The extension is Site Advisor. As some of you might unfortunately know, these days you only have to visit a site to have something nasty exploit your browser and install some bastard software. It might be a virus or more commonly it is spy-ware or some other rubbish. Or it may be a site that requires registration, for which you register only to find that you start getting about 20 spam emails a day. Or you are unsure if a download contains some malicious software, not necessarily a virus but spy-ware or ad-ware; which in my opinion is no different. But your virus program doesn’t necessarily treat it as a virus. Step in Site Advisor.
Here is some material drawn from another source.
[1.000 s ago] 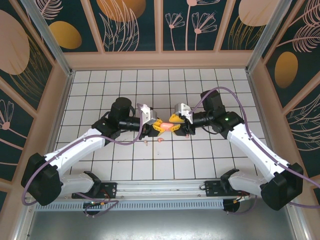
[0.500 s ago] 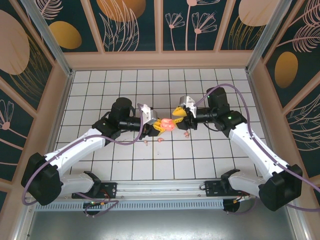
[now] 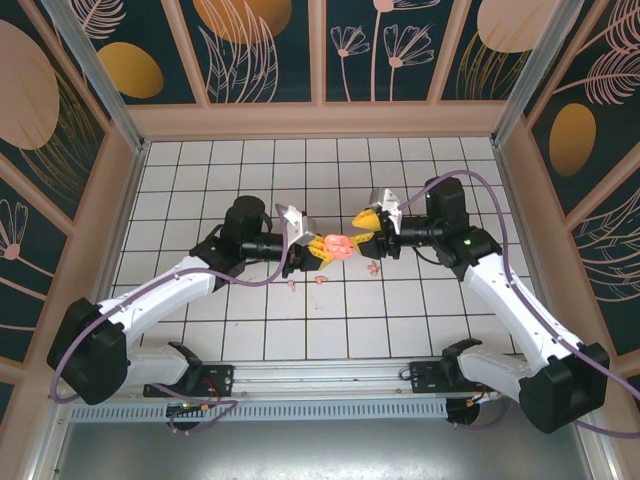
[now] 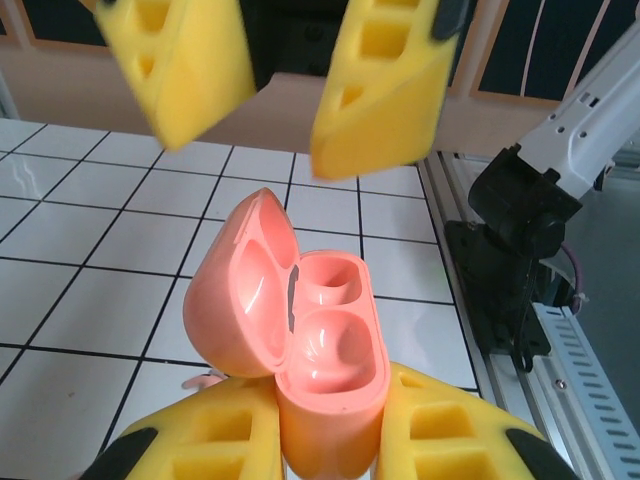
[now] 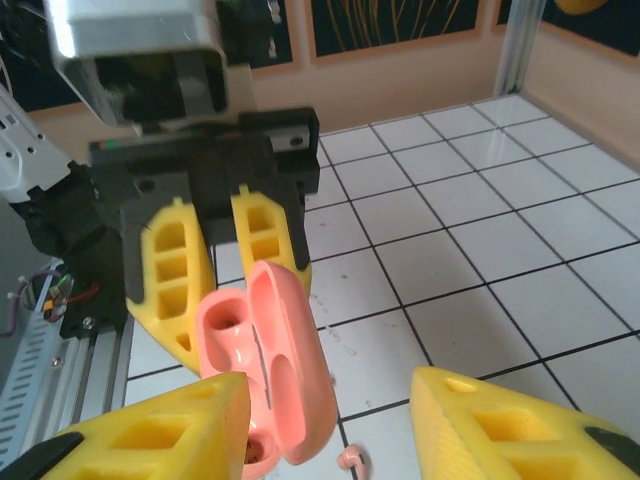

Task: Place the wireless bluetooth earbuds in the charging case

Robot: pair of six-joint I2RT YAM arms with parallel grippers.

Site Advisor DemoBasically what this extension does is places an icon in the bottom right of your browser and the colour changes according to the site’s rating that you are on. There are three ratings, green, yellow and red. You can read the definitions on the link to the homepage. But it is sort of like: cool, worry and panic – get me out of here type thing. The other thing that is excellent is that it displays the rating next to Google searches, with the colour and icon displayed (I do not find this interferes with my searching). Then you can hover over the icon to get the brief information or click for more detailed (the screen capture shows this feature). You can turn off this feature if you wish, but I use it everyday and it has saved my bacon more than once. Click the picture on the left to get the full size.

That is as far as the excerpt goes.